**Exercise directions:** Each line below needs to be restated word for word.

**Dataset extract:**
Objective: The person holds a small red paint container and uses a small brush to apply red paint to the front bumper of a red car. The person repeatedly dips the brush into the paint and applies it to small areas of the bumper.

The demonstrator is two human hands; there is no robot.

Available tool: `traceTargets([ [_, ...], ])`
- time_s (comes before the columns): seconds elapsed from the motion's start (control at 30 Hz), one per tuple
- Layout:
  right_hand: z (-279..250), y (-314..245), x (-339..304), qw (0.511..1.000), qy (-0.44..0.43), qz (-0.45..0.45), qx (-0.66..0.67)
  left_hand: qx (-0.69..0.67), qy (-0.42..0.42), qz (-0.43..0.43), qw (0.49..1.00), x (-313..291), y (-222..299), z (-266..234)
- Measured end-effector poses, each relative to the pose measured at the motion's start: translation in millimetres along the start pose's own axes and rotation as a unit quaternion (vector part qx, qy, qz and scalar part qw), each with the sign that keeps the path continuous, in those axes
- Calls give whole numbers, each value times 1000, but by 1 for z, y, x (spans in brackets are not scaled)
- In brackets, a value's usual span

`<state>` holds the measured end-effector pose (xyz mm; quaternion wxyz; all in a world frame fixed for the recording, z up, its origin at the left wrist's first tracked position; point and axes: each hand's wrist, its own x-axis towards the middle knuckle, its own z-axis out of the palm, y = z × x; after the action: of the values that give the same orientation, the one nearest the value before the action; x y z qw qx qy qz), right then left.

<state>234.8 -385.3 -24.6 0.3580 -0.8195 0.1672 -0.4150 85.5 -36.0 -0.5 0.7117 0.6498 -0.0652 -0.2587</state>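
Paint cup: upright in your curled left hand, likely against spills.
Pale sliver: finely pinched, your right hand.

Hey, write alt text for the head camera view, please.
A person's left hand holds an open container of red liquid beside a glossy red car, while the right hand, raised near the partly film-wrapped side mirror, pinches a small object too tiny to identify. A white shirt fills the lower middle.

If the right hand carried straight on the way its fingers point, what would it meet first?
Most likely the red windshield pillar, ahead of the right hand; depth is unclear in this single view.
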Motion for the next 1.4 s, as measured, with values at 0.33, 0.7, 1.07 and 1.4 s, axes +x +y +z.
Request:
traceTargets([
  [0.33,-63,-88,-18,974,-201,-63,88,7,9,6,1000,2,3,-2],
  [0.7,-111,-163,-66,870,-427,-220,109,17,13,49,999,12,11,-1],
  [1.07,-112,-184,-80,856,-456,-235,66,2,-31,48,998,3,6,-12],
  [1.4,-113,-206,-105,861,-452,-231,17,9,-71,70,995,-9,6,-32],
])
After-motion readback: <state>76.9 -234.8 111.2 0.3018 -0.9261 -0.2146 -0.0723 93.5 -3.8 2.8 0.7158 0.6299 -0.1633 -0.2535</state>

**Exercise solution:**
Objective: The person holds a small red paint container and uses a small brush to apply red paint to the front bumper of a red car. The person repeatedly dips the brush into the paint and applies it to small areas of the bumper.

The demonstrator is two human hands; there is no robot.

Available tool: `traceTargets([ [_, ...], ])`
- time_s (comes before the columns): seconds elapsed from the motion's start (control at 30 Hz), one per tuple
- Layout:
  right_hand: z (-279..250), y (-314..245), x (-339..304), qw (0.511..1.000), qy (-0.44..0.43), qz (-0.45..0.45), qx (-0.66..0.67)
  left_hand: qx (-0.69..0.67), qy (-0.42..0.42), qz (-0.43..0.43), qw (0.49..1.00), x (-313..291), y (-222..299), z (-266..234)
- Measured end-effector poses, each relative to the pose measured at the motion's start: translation in millimetres along the start pose's own axes and rotation as a unit quaternion (vector part qx, qy, qz and scalar part qw), each with the sign that keeps the path continuous, in those axes
- Calls give whole numbers, each value times 1000, but by 1 for z, y, x (spans in brackets are not scaled)
- In brackets, a value's usual span

`<state>` holds the measured end-effector pose (xyz mm; quaternion wxyz; all in a world frame fixed for the recording, z up, its origin at the left wrist's first tracked position; point and axes: each hand's wrist, its own x-axis towards the middle knuckle, its own z-axis out of the palm, y = z × x; after the action: of the values that give the same orientation, the one nearest the value before the action; x y z qw qx qy qz), right then left.

<state>234.8 -385.3 -24.6 0.3580 -0.8195 0.1672 -0.4150 85.5 -36.0 -0.5 0.7117 0.6498 -0.0652 -0.2587</state>
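Paint cup: upright in your curled left hand, likely against spills.
Pale sliver: finely pinched, your right hand.

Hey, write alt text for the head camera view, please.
A person's left hand holds an open container of red liquid beside a glossy red car, while the right hand, raised near the partly film-wrapped side mirror, pinches a small object too tiny to identify. A white shirt fills the lower middle.

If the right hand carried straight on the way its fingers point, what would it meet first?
Most likely the red windshield pillar, ahead of the right hand; depth is unclear in this single view.
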Motion for the next 1.4 s, as measured, with values at 0.33, 0.7, 1.07 and 1.4 s, axes +x +y +z.
Request:
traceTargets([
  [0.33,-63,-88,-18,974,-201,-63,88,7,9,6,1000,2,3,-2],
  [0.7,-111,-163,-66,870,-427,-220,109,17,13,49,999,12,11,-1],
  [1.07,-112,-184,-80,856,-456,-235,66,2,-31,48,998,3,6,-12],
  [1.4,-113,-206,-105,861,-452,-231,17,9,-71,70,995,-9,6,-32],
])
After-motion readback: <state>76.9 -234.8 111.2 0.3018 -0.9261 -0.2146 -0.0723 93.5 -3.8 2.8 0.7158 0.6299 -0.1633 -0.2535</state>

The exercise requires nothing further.